Luca menyembunyikan rahasia tentang dirinya dan Agam kepada orang-orang, atas permintaan Agam sendiri, tidak disuruh pun Luca pasti menyembunyikan ini dari orang-orang, karena ia ingin menyelesaikan masalahnya sendiri tanpa bantuan orang lain.

"Gimana Ka, apa alamat itu beneran rumah Agam?" Tanya Lio, ia sangat penasaran dengan alamat tersebut, ia takut jika alamat itu benar rumah Agam, akan terjadi apa persahabatan mereka nanti jika itu terjadi?

"Lo tenang aja, bukan keluarga Agam kok.

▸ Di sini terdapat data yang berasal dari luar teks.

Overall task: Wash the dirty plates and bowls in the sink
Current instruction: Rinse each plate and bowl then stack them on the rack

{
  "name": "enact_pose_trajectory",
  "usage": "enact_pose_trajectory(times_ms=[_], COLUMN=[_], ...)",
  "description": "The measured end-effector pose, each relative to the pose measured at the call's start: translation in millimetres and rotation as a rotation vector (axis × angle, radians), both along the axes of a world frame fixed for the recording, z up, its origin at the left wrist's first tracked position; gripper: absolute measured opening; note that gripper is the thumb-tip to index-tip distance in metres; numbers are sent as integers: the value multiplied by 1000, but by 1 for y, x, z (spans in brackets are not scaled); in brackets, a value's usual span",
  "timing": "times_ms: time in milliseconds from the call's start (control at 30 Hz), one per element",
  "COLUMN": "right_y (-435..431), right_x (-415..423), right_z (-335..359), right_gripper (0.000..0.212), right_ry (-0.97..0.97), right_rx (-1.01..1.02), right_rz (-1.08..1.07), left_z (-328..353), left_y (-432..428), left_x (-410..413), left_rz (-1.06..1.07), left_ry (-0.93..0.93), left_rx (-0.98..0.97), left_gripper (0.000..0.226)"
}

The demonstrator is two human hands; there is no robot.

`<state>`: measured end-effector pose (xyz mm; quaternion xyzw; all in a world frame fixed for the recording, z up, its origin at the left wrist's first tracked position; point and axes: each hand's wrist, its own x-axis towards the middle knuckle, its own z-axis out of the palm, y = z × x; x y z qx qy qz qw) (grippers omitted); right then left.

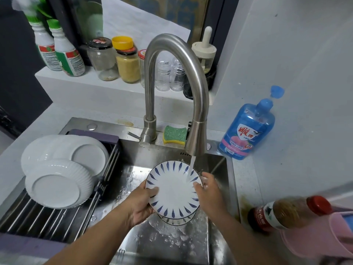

Kemaren gue udah ke sana dan udah minta maaf, lo jangan khawatir," jawab Luca, ia terpaksa berbohong kepada Lio.

Lio bernapas lega, itu berita baik yang ingin ia dengar. Kemarin ia memang ingin menemani Luca ke alamat itu, tapi Luca menolak dan mengatakan bahwa cowok itu bisa sendiri. "Ah syukurlah kalo gitu."

"Halo Ka, Yo. Selamat pagi!"

Orang yang tengah menjadi pembicaraan mereka muncul, Agam tersenyum hangat ke arah Luca dan Lio, kemudian mendudukkan dirinya di bangkunya.

"Kayaknya lo semangat banget Gam hari ini, kenapa nih? Apa baru aja nembak cewek?" Tutur Lio ketika melihat wajah Agam yang terlihat sangat bersemangat pagi ini.

"Iya gue lagi seneng banget sekarang, karna gue punya permainan baru dan berhasil menang. Iya nggak Ka?" jawab Agam, kemudian ia menatap Luca yang terlihat tidak nyaman dengan keberadaannya.

"I-iya Gam." Luca memaksakan dirinya untuk tersenyum, agar terlihat baik-baik saja di depan Lio.

"Ada apa nih, kayaknya gue doang yang nggak tau," komentar Lio ketika melihat interaksi kedua temannya itu.

"Bukan apa-apa Yo, iya 'kan Ka?"

Lagi-lagi Luca mengangguk, tak lama kemudian bel masuk berbunyi, Agam mendekatkan bibirnya di telinga Luca dan berbisik. "Permainan segera dimulai!"